INSTRUCTIONS FOR THE TASK - Your task is to write out the full listing once more, exactly.

=======

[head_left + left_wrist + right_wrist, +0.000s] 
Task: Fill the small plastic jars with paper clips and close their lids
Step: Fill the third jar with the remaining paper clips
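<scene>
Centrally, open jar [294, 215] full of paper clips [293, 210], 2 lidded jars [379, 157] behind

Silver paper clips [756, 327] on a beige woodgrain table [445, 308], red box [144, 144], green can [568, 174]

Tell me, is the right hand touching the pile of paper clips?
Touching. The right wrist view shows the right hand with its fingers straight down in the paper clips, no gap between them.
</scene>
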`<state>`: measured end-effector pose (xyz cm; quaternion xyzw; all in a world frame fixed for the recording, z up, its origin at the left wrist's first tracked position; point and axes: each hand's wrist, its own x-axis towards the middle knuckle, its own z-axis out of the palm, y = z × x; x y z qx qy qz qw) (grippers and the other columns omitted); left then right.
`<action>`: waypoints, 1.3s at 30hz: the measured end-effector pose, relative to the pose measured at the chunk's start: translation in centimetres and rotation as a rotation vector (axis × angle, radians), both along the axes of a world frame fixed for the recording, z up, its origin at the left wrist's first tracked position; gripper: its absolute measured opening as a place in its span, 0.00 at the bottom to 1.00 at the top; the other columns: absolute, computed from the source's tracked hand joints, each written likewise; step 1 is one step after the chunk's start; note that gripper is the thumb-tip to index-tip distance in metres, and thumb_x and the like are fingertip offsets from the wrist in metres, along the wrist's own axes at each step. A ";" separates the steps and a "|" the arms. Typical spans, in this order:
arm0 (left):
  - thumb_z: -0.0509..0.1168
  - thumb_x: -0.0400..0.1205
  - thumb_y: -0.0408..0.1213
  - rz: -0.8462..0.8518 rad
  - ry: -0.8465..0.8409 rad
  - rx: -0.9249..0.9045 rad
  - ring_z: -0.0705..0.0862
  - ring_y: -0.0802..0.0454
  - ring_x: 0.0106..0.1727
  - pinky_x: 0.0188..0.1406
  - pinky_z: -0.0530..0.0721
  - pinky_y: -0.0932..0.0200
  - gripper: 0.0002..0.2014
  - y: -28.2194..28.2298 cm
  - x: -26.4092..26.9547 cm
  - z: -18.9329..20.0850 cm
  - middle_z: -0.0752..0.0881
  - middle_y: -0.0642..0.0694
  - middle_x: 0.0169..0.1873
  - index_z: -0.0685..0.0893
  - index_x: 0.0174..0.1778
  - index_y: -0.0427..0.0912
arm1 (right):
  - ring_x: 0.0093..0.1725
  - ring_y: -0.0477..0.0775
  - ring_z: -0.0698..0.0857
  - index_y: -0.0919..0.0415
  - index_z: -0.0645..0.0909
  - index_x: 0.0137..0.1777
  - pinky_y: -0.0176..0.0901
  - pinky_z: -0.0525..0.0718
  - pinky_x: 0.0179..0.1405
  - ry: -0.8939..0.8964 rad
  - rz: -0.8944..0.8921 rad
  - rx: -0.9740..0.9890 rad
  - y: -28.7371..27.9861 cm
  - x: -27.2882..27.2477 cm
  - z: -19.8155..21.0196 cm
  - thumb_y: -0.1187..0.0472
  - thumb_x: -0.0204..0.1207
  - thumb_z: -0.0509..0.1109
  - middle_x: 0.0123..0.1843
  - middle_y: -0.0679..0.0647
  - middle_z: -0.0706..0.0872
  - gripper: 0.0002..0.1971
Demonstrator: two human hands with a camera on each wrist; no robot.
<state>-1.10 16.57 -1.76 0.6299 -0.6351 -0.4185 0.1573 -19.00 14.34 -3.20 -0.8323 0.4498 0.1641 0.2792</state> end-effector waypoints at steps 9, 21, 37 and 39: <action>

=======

PROBLEM SOLUTION -
[head_left + left_wrist + right_wrist, +0.000s] 
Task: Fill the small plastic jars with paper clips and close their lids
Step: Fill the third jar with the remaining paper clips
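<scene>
Centrally, open jar [294, 215] full of paper clips [293, 210], 2 lidded jars [379, 157] behind

Silver paper clips [756, 327] on a beige woodgrain table [445, 308], red box [144, 144], green can [568, 174]

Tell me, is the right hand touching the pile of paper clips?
Touching. The right wrist view shows the right hand with its fingers straight down in the paper clips, no gap between them.
</scene>
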`<state>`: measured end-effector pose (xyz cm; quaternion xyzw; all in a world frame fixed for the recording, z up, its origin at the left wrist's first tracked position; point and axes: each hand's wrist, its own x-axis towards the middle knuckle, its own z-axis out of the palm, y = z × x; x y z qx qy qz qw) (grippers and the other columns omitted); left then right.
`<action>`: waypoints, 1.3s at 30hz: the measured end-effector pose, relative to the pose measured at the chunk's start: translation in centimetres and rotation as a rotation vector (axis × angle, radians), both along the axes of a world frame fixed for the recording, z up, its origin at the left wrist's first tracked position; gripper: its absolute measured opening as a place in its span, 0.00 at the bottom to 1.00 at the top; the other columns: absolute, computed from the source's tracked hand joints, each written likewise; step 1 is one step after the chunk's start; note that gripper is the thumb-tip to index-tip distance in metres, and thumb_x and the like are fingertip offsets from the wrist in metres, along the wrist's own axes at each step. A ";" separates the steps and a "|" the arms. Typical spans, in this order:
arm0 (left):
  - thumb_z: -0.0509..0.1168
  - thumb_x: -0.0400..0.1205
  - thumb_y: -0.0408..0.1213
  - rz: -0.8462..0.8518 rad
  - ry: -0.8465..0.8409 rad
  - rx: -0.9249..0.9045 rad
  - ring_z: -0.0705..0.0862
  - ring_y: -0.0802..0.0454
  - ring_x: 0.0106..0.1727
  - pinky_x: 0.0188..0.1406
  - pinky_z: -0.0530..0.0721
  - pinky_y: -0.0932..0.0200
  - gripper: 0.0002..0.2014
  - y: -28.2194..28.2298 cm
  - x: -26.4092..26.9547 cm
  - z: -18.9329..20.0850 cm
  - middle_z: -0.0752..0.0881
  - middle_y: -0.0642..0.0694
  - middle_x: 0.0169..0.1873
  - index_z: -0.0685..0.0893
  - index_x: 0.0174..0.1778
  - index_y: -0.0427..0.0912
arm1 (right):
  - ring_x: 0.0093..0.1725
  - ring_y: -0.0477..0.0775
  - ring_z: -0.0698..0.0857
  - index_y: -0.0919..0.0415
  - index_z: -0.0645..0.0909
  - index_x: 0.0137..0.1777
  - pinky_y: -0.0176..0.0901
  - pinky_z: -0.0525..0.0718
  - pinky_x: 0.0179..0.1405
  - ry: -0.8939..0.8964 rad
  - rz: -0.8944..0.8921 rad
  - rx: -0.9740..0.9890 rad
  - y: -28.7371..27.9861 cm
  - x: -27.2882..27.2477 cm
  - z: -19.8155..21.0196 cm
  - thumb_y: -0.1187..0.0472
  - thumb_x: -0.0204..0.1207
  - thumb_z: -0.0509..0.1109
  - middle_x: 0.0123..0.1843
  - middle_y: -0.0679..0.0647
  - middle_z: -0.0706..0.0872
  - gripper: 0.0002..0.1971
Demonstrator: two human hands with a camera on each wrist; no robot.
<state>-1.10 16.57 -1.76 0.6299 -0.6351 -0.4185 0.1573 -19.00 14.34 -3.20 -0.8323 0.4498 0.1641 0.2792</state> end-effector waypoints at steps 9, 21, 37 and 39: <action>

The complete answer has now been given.